### What you will do
Please output exactly the part of the records below that opens with the line containing "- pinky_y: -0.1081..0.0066" and closes with the line containing "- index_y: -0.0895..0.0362", both lines included, and nothing else.

### Exercise input
== Segment start ==

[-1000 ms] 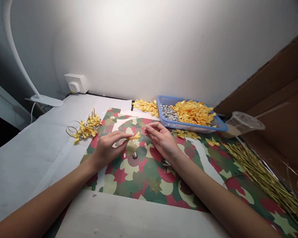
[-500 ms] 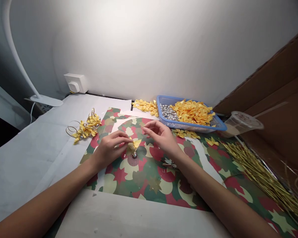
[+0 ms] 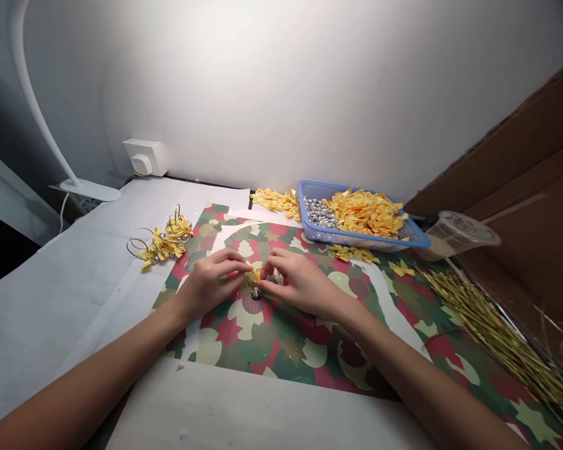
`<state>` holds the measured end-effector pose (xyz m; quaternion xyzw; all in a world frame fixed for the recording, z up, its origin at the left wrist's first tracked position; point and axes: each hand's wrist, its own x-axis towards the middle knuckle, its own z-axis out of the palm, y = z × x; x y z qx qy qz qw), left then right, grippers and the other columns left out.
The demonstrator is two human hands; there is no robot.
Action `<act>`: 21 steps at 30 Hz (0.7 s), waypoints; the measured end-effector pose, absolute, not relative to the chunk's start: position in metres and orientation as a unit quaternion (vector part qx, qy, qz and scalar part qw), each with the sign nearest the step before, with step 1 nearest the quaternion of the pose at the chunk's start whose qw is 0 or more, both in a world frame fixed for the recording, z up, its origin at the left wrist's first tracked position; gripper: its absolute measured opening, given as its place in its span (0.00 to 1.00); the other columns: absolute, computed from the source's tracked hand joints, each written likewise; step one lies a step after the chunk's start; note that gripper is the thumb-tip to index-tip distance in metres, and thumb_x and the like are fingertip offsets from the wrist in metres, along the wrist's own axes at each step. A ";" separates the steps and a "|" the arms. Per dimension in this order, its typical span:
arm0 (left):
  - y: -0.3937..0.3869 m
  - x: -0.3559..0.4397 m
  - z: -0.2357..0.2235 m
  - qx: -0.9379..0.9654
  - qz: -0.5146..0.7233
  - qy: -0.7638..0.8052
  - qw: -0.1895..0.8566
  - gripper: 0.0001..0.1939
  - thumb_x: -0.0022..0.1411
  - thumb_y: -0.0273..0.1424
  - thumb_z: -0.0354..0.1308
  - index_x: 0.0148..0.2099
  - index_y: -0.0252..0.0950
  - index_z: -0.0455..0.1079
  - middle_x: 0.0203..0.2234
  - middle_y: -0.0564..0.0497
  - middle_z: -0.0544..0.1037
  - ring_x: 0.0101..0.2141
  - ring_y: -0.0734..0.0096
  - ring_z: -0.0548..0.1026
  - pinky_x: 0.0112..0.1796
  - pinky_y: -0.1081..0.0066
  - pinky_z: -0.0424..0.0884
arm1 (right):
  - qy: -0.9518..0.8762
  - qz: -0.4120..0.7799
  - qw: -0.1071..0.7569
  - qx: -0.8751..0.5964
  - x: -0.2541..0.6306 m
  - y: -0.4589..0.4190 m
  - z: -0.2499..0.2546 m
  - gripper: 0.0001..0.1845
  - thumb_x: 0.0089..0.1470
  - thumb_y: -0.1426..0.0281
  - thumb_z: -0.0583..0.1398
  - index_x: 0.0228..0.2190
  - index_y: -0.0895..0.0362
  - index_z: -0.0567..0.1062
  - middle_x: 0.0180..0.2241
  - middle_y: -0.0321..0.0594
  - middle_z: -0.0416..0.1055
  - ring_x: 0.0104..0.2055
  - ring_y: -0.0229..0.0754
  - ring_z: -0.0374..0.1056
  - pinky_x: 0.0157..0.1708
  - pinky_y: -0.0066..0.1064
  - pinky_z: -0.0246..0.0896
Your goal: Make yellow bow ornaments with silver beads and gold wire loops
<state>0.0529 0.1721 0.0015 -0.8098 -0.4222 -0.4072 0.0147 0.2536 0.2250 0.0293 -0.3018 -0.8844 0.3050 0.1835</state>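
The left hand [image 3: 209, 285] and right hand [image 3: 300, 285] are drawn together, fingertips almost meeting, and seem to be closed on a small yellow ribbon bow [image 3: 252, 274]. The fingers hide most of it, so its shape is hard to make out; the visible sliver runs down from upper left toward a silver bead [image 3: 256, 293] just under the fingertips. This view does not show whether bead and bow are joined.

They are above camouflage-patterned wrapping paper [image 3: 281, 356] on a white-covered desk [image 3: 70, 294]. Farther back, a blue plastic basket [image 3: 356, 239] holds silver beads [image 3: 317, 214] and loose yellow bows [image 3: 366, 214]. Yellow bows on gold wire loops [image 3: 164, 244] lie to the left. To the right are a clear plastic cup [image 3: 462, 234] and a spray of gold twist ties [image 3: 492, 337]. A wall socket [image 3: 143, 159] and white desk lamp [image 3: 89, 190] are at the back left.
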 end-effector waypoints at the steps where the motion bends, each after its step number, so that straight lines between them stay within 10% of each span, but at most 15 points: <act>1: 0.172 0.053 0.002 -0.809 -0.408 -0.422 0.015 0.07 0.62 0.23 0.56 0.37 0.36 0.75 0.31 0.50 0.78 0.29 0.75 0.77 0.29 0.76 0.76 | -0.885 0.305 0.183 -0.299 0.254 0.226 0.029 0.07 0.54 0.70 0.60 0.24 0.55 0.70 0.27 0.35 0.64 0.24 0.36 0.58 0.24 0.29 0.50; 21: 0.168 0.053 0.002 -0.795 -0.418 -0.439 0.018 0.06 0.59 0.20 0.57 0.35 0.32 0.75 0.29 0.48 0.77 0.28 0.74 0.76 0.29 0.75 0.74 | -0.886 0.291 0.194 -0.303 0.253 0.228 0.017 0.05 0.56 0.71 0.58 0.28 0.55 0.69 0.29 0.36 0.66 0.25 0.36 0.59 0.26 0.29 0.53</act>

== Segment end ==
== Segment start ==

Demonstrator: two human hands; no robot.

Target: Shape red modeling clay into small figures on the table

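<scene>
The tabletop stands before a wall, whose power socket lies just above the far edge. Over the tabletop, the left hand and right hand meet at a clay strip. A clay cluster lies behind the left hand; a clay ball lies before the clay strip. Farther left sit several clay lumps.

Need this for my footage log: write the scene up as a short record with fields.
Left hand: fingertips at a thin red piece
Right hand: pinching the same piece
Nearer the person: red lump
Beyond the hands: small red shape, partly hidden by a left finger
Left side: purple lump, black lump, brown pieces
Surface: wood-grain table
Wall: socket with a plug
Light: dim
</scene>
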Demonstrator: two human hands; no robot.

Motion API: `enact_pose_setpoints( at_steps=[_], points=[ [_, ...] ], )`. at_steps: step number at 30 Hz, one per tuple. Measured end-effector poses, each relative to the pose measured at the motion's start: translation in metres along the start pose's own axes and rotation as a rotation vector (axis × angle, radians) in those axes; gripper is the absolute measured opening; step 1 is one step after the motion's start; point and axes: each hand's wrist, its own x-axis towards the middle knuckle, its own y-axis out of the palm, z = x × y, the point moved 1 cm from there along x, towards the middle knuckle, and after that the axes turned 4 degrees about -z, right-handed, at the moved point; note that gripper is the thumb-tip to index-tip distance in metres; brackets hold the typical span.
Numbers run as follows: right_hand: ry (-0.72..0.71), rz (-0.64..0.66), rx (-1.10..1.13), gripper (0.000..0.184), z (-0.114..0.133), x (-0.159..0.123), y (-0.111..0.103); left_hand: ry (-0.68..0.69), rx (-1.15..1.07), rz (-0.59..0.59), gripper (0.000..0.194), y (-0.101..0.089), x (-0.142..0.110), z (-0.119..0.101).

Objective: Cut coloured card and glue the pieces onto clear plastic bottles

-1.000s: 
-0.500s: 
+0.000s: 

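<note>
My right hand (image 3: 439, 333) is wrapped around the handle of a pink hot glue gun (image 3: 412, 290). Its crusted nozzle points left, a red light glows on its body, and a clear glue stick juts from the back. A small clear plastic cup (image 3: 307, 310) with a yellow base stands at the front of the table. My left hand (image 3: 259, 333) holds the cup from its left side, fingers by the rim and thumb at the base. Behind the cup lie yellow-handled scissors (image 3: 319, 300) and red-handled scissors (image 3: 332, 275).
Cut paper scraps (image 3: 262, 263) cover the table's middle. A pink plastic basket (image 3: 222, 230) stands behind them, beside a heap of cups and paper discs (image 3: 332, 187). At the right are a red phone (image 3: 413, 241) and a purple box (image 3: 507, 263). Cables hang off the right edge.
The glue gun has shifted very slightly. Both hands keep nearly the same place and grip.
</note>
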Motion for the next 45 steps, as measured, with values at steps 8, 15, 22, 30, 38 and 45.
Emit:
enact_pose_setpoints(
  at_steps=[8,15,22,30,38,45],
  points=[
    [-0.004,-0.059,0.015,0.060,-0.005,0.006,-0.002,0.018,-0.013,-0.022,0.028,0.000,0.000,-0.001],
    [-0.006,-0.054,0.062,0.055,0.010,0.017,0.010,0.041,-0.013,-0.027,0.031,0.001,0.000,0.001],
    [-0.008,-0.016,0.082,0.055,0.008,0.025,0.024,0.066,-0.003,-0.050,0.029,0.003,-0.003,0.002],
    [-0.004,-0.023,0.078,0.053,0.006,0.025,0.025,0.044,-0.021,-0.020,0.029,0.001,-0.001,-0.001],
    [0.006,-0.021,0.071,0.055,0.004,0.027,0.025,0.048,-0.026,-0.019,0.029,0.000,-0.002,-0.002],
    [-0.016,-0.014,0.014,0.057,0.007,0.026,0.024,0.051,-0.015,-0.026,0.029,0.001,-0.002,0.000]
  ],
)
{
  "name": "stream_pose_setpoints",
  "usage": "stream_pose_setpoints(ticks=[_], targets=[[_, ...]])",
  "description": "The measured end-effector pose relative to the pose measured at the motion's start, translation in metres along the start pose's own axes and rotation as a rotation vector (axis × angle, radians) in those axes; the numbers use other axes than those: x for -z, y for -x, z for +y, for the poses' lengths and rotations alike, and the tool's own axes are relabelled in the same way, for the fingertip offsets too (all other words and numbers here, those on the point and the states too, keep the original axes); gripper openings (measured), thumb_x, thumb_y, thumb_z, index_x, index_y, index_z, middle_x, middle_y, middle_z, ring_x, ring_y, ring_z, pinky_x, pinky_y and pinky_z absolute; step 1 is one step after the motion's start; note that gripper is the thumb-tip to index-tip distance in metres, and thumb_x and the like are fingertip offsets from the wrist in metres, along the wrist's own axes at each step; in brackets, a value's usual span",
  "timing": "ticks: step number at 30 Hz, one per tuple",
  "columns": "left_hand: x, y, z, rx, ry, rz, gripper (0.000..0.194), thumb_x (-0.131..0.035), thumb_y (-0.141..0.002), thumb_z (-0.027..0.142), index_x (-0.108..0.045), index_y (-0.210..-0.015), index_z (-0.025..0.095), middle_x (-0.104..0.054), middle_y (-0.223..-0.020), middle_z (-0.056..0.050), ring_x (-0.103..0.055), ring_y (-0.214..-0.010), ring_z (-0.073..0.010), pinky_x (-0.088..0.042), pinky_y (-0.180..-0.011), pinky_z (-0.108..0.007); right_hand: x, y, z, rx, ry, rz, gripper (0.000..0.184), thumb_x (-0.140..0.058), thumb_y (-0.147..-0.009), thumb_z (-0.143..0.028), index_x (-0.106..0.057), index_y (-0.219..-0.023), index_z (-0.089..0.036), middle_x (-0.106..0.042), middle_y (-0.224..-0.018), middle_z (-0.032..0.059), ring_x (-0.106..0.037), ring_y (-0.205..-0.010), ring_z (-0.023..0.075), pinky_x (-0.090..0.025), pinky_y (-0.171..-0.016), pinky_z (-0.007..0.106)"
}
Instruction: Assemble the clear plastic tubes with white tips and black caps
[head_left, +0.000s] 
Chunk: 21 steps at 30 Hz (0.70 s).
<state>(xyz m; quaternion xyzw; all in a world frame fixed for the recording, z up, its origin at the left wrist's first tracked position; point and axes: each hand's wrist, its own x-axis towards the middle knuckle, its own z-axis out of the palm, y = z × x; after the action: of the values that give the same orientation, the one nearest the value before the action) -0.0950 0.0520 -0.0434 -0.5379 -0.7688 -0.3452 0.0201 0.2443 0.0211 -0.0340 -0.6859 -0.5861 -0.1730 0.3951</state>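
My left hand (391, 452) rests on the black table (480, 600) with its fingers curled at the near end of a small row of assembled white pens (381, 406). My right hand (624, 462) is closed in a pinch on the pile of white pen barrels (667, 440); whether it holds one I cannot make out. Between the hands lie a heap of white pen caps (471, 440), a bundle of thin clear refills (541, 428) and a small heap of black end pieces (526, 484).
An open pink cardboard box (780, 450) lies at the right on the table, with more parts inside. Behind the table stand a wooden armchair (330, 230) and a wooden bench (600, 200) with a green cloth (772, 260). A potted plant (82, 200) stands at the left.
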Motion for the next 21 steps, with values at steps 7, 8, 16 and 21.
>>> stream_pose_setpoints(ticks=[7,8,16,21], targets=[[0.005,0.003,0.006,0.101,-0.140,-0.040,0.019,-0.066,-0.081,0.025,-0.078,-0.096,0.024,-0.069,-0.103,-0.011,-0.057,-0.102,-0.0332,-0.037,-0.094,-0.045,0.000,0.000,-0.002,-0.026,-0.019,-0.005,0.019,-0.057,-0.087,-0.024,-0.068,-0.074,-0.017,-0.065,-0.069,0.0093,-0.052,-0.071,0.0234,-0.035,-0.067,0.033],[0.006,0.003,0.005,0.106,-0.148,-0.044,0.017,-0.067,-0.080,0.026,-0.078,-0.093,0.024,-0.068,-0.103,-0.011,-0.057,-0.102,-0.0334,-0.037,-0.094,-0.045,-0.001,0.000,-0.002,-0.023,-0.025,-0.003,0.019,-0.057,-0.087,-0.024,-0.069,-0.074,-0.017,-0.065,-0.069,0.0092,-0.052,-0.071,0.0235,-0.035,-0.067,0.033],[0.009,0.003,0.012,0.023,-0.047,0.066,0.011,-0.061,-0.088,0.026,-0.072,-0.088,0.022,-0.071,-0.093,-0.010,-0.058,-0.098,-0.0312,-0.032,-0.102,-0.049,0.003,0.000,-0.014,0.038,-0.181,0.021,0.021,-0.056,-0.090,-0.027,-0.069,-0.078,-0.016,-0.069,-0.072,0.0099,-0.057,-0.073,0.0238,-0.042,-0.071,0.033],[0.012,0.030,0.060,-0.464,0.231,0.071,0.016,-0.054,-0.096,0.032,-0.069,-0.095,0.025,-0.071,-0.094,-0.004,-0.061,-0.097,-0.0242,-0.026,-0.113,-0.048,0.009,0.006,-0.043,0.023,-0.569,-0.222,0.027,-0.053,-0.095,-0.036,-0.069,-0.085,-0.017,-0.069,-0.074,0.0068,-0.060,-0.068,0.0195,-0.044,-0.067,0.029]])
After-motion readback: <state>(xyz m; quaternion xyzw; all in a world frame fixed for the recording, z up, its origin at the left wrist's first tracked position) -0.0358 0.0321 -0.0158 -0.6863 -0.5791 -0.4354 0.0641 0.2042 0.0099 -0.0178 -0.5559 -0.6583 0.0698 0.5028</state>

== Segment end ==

### Solution
  - pinky_y: -0.1081..0.0066
  - pinky_z: -0.0424..0.0884
arm1 (right):
  - qy: -0.9518..0.8762
  - qz: -0.4120..0.7799
  - qw: -0.1071..0.7569
  - qx: -0.8751..0.5964
  - x: -0.2541..0.6306 m
  - y: -0.4589..0.4190 m
  - z: -0.2499..0.2546 m
  - gripper: 0.0001..0.1845
  - thumb_x: 0.0089..0.1470
  - thumb_y: -0.1426..0.0281
  - thumb_z: -0.0583..0.1398
  - index_x: 0.0228..0.2190
  - index_y: -0.0895..0.0362

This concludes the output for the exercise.